• _What you should do_: Among the entries below, how many lines contain the string "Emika"? Reply with that number alone.

[Saved data entries]

-- Opening Marker --

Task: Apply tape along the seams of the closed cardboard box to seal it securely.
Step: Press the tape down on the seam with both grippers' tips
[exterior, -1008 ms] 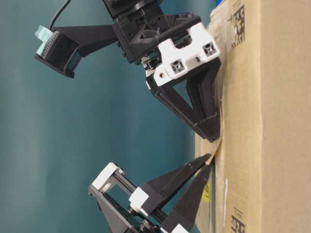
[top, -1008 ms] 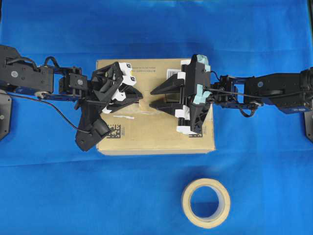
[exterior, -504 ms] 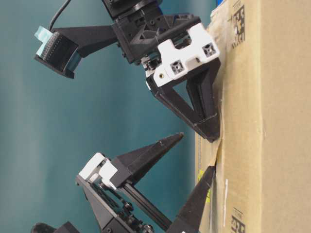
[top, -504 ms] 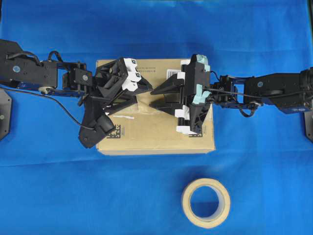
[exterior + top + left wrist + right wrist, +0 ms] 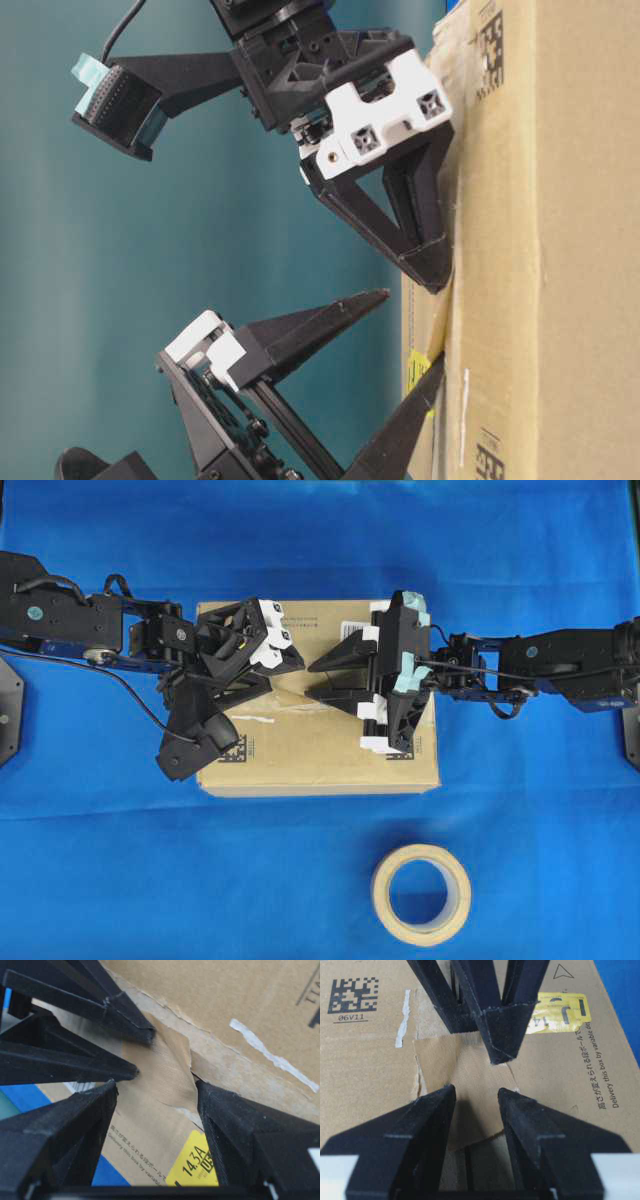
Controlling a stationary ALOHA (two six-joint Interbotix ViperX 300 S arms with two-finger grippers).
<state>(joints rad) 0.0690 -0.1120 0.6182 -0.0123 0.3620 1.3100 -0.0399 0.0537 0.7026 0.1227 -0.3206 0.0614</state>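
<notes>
The brown cardboard box [image 5: 320,750] lies in the middle of the blue cloth. A small tan piece of tape [image 5: 470,1067] lies across the seam [image 5: 466,1162] on the box top, one edge slightly lifted [image 5: 162,1062]. My left gripper [image 5: 288,678] is open, holding nothing. One of its fingertips [image 5: 432,372] rests on the box by the tape; the other [image 5: 378,297] is raised off it. From the other side, my right gripper [image 5: 309,680] stands open with both fingertips [image 5: 432,272] down on the tape's far end.
A ring-shaped tape roll [image 5: 421,894] lies on the cloth in front of the box. A yellow sticker [image 5: 195,1167] and a torn white strip [image 5: 270,1055] are on the box top. Both arms reach over the box from the sides.
My left gripper was shut on the tape's edge and has opened, letting it go; its wrist has shifted slightly. The right gripper has stayed put.
</notes>
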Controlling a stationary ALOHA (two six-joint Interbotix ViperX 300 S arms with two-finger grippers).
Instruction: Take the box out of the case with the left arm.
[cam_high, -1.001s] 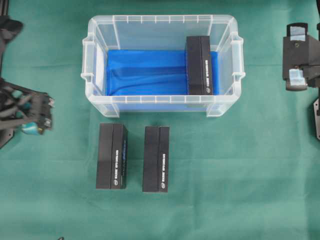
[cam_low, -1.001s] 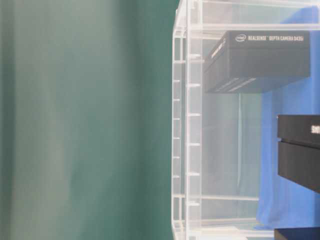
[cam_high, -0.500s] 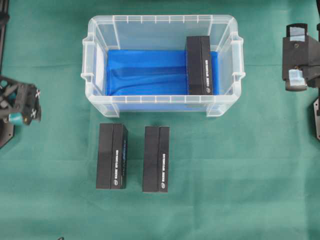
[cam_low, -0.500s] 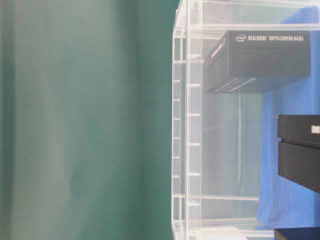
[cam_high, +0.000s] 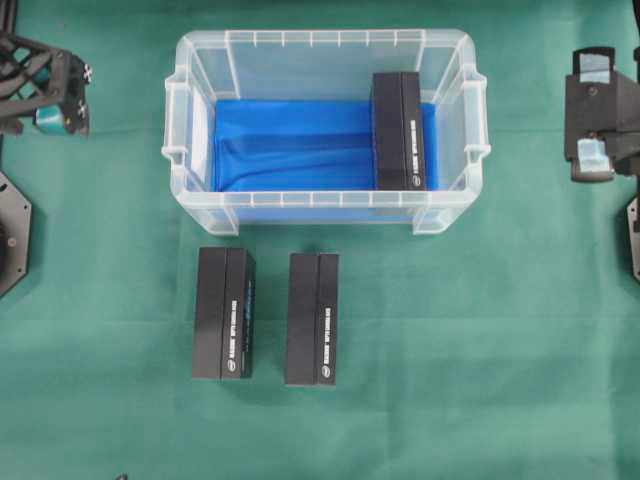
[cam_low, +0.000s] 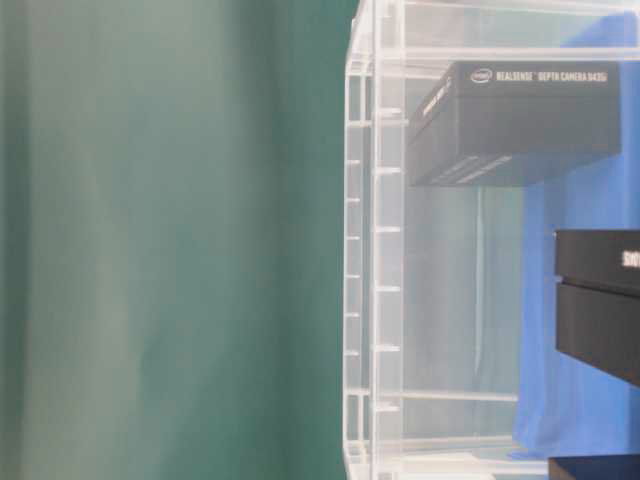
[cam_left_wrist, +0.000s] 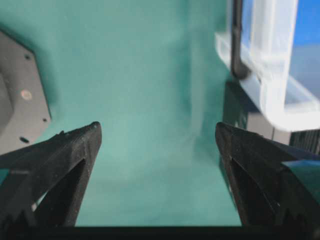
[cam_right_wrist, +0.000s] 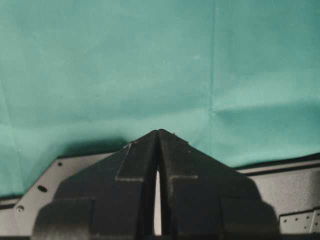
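L hand (cam_high: 62, 97) hangs above the green worktop (cam_high: 450, 350), fingers (cam_left_wrist: 65, 150) spread wide apart w/ nothing between them. The case (cam_high: 195, 120) sits just to the R of it in the overhead view; the wrist view catches a case corner at its upper R. 1 black box (cam_high: 399, 130) lies inside the case at the end farthest from the L hand, on the blue lining (cam_high: 290, 145); seen through the clear wall in the table-level view, w/ white print on its side. 2 more black boxes (cam_high: 223, 326) lie side by side on the worktop outside the case, below its front wall in the overhead view, well apart from the L hand. R hand (cam_right_wrist: 158, 134) is over bare cloth past the case's other end, fingers pressed together, holding nothing.
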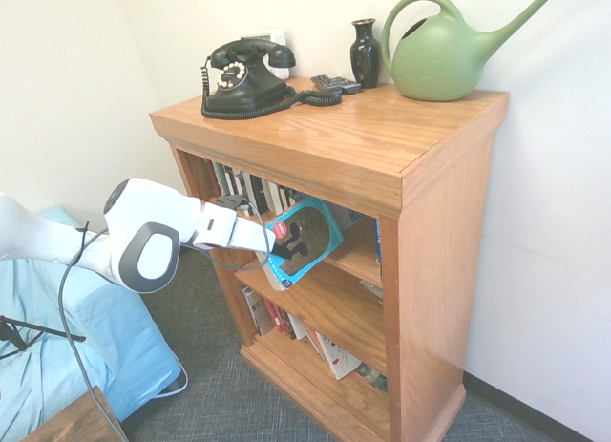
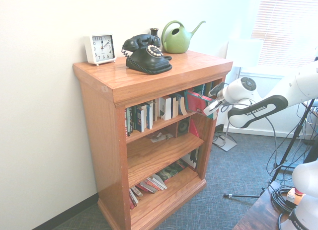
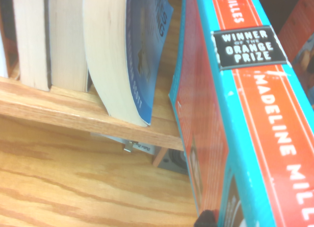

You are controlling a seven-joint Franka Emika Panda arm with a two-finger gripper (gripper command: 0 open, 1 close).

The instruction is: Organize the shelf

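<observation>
One book, teal-edged, is clamped in the gripper at the top level of the oak shelf against the wall. Risk: its corner could catch the leaning paperback and topple it.

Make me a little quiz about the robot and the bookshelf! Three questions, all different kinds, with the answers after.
1. True or false: the hand is shut on the teal-edged book.
2. What stands beside the watering can on the shelf? A) black vase B) lamp C) teddy bear
3. Fill in: the black telephone sits on the shelf's ____.

Key: 1 true; 2 A, the black vase; 3 top.
</observation>
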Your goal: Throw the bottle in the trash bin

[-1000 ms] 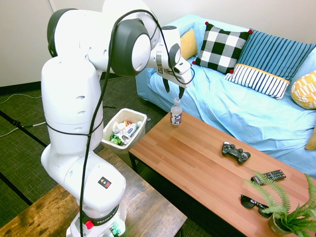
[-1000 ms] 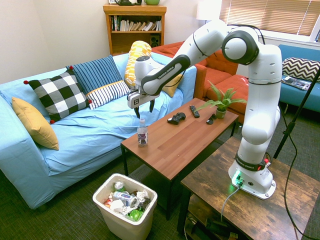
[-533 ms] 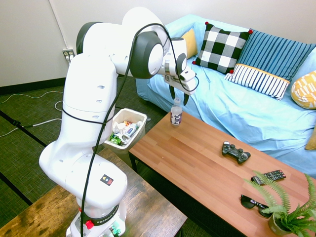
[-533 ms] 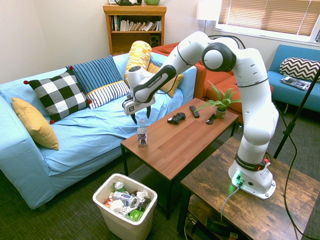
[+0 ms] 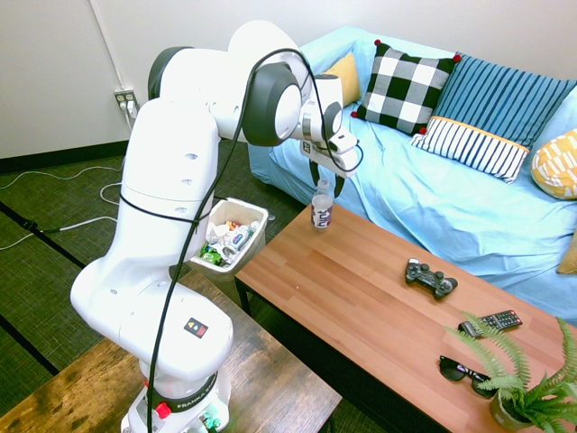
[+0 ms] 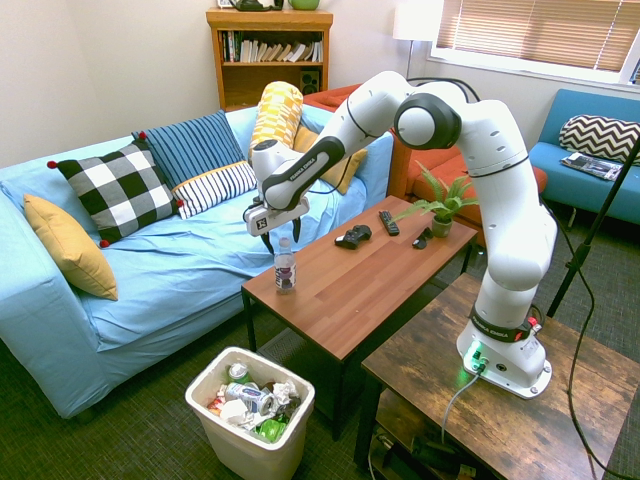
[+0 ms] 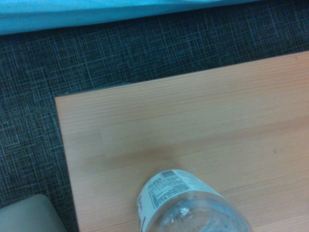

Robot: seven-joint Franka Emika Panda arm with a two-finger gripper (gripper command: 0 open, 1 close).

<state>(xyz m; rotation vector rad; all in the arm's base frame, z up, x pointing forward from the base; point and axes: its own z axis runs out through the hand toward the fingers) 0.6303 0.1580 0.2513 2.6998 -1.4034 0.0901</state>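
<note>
**One bottle upright at the surface's corner**

One bottle point(image 5: 322, 209) stood upright on the wooden surface point(image 5: 379, 298), long axis vertical, white cap pointing up, near the corner by the blue sofa point(image 6: 150, 270). The gripper point(image 6: 279, 236) hung just above the cap, its jaws spread apart and holding nothing, one finger to each side of the bottle's top. In the wrist view the bottle point(image 7: 190, 203) showed from above, close to the surface's edge. The trash bin point(image 6: 250, 410) sat on the floor below that end, partly filled with rubbish.
</note>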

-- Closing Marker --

• _Answer to the problem_: 2